As the hunt for the missing quarter of a million dollars gets more intense, Regina begins to fall for Peter. But can she trust Peter?  Each time Peter is left with one of the three conspirators, they end up dead. Is Peter Carson Dial? CHARADE'S finale ends with a clever reveal of where the $250K is hidden and Regina being pursued into an empty Paris theater by the fourth man, Carson Dial.

It all sounds like pretty heavy stuff but director Donen keeps the style light and fun punctuated with brief episodes of violence. There's a scene in a Paris jazz club where Grant and Hepburn, getting to know each other, play a game where they have to exchange an orange from their neck to another patron's neck that is very avant garde and unusual. Grant has a few comic scenes that he pulls off with his usual expertise. CHARADE even has a French Police Inspector Edouard Grandpierre (Jacques Marin) who is a mixture of Clouseau and Hercule Poirot for some comic relief.

CHARADE is a great title for this thriller. Several characters are pretending to be people they really are not. Is Cary Grant in cahoots with the war veterans trying to recover their piece of the $250K or is he working on his own? Hepburn's dead husband turns out to be a former OSS agent, something he never told her. Even Hepburn's marriage was a charade as her dead husband turns out to be someone totally different than she thought.


As good a romantic lead as Cary Grant was, he does begin to show his age a little bit in CHARADE. I call it the Robert Redford syndrome where an actor who has played the handsome romantic lead for most of his career starts to look his age and still tries to play romantic roles with younger actresses. Redford tried it in HAVANA (1990) and INDECENT PROPOSAL (1993) and it didn't work.  Grant manages to pull it off with Hepburn and their age difference isn't too bothersome.  But Grant realized his romantic lead days were setting.  He made only two more films after CHARADE and retired from films in 1967. Grant and Hepburn have great chemistry which overcomes their age difference. For me, Audrey Hepburn is the female equivalent of Cary Grant - sophisticated, beautiful, and charming.

Director Donen sprinkles the film with Hitchcock references. Donen uses high angle shots throughout the film and the finale has Audrey Hepburn chased into an empty theater that echoes of THE 39 STEPS (1935) and THE MAN WHO KNEW TOO MUCH (1956). Even the motif of the wrong man that Hitchcock used over and over his flip flopped in CHARADE as it's the woman, in this case Hepburn's Regina, who is mistakenly implicated in her husband's chicanery.

"Imitation is the sincerest form of flattery," English writer Charles Caleb Colton once said.
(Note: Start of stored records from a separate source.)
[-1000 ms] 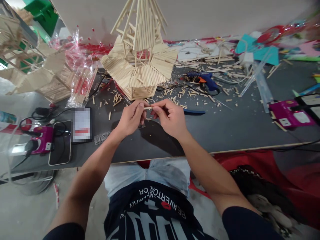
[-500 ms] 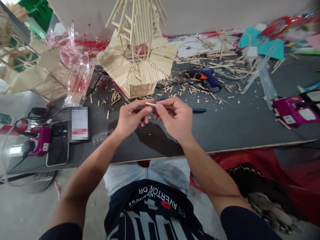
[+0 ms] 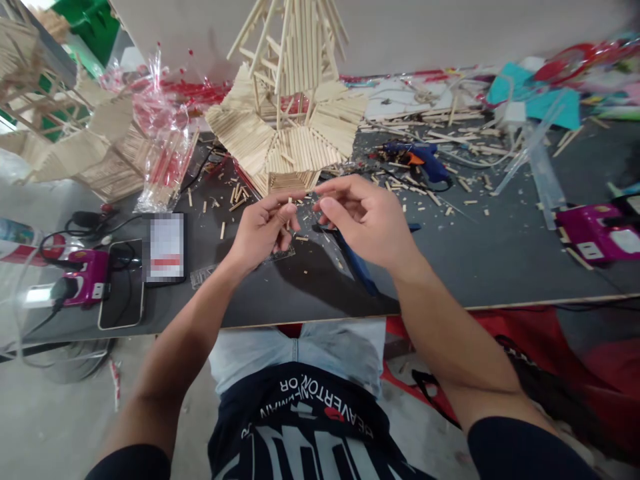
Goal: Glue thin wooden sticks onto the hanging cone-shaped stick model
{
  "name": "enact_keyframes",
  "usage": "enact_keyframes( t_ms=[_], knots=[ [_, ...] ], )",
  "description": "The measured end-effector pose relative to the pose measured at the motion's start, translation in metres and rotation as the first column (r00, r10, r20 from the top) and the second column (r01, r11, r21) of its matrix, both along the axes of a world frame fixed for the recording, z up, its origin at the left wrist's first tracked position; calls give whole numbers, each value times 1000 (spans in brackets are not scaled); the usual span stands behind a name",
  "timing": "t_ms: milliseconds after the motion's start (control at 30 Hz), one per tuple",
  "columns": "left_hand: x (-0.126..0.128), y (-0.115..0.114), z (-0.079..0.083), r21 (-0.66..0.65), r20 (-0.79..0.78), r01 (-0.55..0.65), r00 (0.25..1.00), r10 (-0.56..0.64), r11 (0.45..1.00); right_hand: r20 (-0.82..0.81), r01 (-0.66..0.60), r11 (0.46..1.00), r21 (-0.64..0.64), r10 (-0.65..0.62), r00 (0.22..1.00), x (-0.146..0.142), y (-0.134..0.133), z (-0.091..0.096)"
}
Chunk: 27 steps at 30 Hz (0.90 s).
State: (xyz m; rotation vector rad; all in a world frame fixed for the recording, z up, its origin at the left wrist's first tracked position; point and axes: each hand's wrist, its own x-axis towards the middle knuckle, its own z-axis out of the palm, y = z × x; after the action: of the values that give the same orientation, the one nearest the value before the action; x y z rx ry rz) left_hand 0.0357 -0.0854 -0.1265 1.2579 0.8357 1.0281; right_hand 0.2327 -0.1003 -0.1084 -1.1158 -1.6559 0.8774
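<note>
My left hand (image 3: 263,227) pinches a short wooden stick (image 3: 290,199) between thumb and fingertips above the dark table (image 3: 475,260). My right hand (image 3: 367,217) hovers just to the right of it with loosely curled, parted fingers, and I see nothing in them. Blue-handled cutters (image 3: 357,265) lie on the table beneath my right hand, partly hidden by it. Right behind both hands stands a tower model built of wooden sticks (image 3: 290,127).
Cut stick pieces (image 3: 400,187) litter the table. A blue glue gun (image 3: 420,160) lies behind my right hand. A phone (image 3: 120,293), a purple charger (image 3: 85,283) and cables sit at the left. Bagged sticks (image 3: 165,160) and another stick model (image 3: 75,147) stand far left, and a purple box (image 3: 595,237) at the right.
My right hand let go of the short stick and moved right, its fingers opening. The stick stays in my left hand. The cutters' blue handle now shows under my right hand.
</note>
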Motion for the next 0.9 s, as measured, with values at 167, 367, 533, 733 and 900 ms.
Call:
enact_keyframes(
  t_ms=[167, 367, 533, 733, 900],
  knots=[
    [-6, 1, 4, 106, -308, 143, 946, -104, 984, 60, -127, 992, 21, 125, 990, -3, 11, -6],
    [-9, -1, -1, 327, -511, 98, 855, 89, 940, 79, -68, 997, 38, 64, 995, -4, 8, -21],
    [-8, -1, -4, 683, -506, 74, 765, 398, 727, 329, 31, 997, 64, -51, 943, 16, -4, -13],
    [-12, -2, -7, 797, -453, 111, 760, 466, 594, 786, 293, 956, -25, -162, 597, 50, -46, -29],
    [-11, -7, -1, 853, -418, 137, 756, 503, 503, 881, 342, 927, -152, -30, 472, 59, -63, -47]
  ],
)
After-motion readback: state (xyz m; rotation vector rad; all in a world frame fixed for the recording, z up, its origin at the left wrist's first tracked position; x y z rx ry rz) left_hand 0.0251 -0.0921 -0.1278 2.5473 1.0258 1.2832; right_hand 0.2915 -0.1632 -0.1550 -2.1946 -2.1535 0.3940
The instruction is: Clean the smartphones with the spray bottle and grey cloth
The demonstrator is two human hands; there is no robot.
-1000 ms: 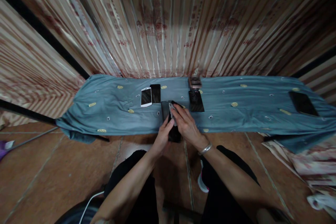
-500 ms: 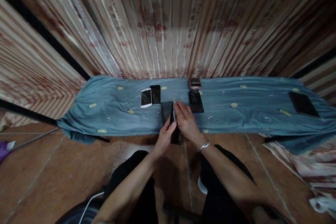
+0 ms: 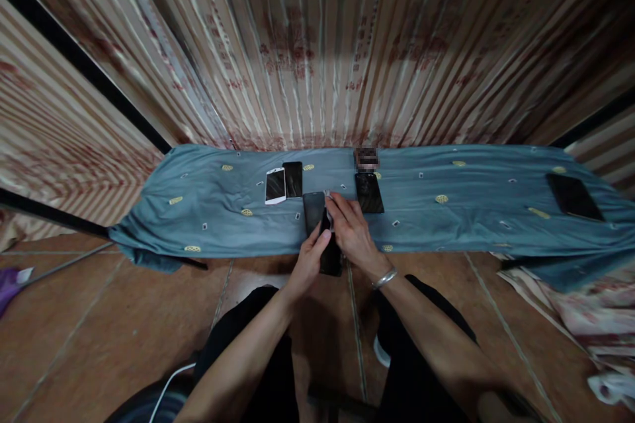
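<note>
Near the front edge of the cloth, my left hand (image 3: pixel 307 261) is closed around a black smartphone (image 3: pixel 331 260), which is tilted. My right hand (image 3: pixel 353 232) pinches a small, pale, crumpled piece, perhaps tissue or cloth (image 3: pixel 327 195), against the phone's upper edge; my fingers cover most of it. Just left of the held phone, a dark smartphone (image 3: pixel 312 206) lies on the cloth. A white-framed smartphone (image 3: pixel 275 186) and a black smartphone (image 3: pixel 294 179) lie side by side farther left. Right of my hands is another black smartphone (image 3: pixel 370 193).
A blue patterned cloth (image 3: pixel 421 225) covers the long narrow table. Behind the black phone sits a pixelated small item (image 3: pixel 366 159). A dark tablet-like device (image 3: pixel 574 196) lies at the far right. Striped curtains (image 3: pixel 317 46) hang behind, and black poles (image 3: pixel 89 59) stand at the sides.
Both hands stay at the same place with the phone. The fingers of my right hand and the pale piece have shifted slightly down along the phone's edge.
</note>
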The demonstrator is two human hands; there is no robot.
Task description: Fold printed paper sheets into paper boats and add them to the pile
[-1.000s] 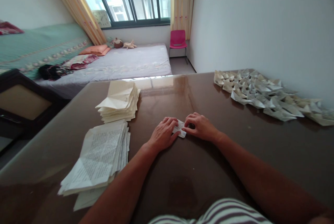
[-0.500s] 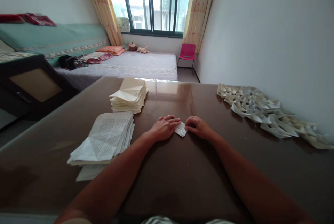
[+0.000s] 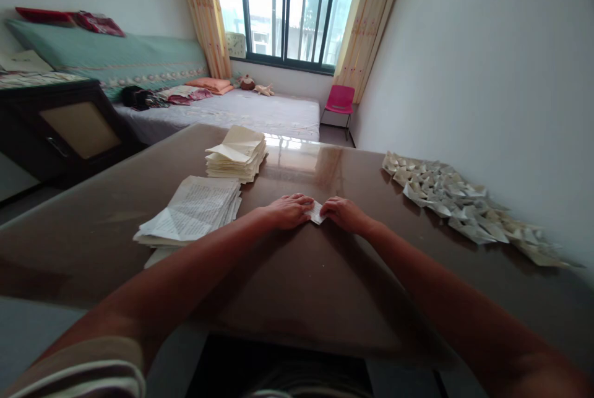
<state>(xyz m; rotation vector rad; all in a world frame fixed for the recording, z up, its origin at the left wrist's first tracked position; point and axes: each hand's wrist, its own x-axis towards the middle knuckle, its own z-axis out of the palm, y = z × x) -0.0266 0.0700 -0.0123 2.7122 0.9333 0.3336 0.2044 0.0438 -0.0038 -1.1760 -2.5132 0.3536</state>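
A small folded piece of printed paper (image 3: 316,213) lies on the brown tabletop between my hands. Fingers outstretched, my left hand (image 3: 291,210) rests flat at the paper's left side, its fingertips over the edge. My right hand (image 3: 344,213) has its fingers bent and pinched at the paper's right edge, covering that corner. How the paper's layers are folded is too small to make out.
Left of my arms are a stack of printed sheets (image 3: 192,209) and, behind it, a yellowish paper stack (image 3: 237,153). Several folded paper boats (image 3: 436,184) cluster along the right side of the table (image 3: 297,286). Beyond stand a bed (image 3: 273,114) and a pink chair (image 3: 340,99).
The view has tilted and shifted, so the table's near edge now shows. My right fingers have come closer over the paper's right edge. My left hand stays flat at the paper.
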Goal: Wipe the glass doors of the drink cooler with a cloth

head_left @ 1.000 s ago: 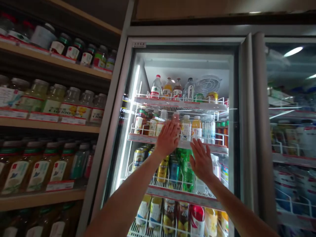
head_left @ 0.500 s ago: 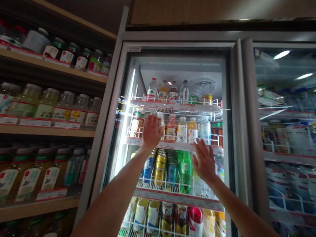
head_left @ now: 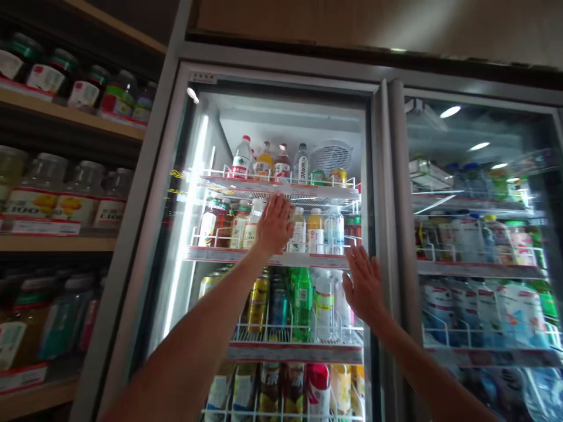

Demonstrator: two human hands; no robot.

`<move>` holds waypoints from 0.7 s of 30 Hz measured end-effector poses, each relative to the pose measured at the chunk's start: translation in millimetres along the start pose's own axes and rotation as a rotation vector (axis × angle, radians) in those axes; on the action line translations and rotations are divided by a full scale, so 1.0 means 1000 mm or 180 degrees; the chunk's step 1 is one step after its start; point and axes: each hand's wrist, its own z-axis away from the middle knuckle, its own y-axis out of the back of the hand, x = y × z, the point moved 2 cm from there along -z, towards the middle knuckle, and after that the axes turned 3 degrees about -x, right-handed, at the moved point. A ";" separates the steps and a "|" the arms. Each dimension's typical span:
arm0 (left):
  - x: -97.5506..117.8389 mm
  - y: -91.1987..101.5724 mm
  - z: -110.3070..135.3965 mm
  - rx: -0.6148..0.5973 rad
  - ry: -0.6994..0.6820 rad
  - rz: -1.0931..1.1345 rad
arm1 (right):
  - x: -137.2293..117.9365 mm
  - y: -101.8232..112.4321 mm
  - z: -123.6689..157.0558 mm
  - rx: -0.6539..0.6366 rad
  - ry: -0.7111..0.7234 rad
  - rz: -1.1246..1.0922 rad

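My left hand (head_left: 275, 225) is raised with its fingers stretched upward and holds nothing. It is in front of the second shelf of the lit drinks fridge (head_left: 281, 351), covering part of the bottles there. Lower and to the right, my right hand (head_left: 364, 282) is open too, thumb apart and fingers up, near the right side of the door frame. Juice and tea bottles (head_left: 315, 231) stand around the left hand's outline. Below are gold cans (head_left: 257, 302) and a green soda bottle (head_left: 301, 296). Whether either palm touches the glass I cannot tell.
Wooden shelves with juice bottles (head_left: 79, 187) stand on the left. A silver door handle (head_left: 389, 234) runs vertically beside a second glass-door fridge (head_left: 479, 269) stocked with bottles. Small bottles (head_left: 241, 158) line the lit fridge's top shelf. Ceiling lights reflect in the glass.
The view has turned right, so the fridges and shelves sit further left and more of the second fridge shows. Both hands stay raised and open; the left now covers bottles further right.
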 end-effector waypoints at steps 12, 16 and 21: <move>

Ultimately, CHARADE is much more than a Hitchcock imitation. While borrowing the style of the master of suspense, CHARADE stands on its own as a unique thriller starring two of Hollywood's reigning stars - Cary Grant and Audrey Hepburn.

1 comment:

  1. An excellent summation of this movie. Very well written! Viewers will be charmed. It also should be noted that Cary Grant insisted that the script be written so that Hepburn's character is the one pursuing him and not the other way around. He knew audiences knew he was too old for her. What a deft way to handle the situation.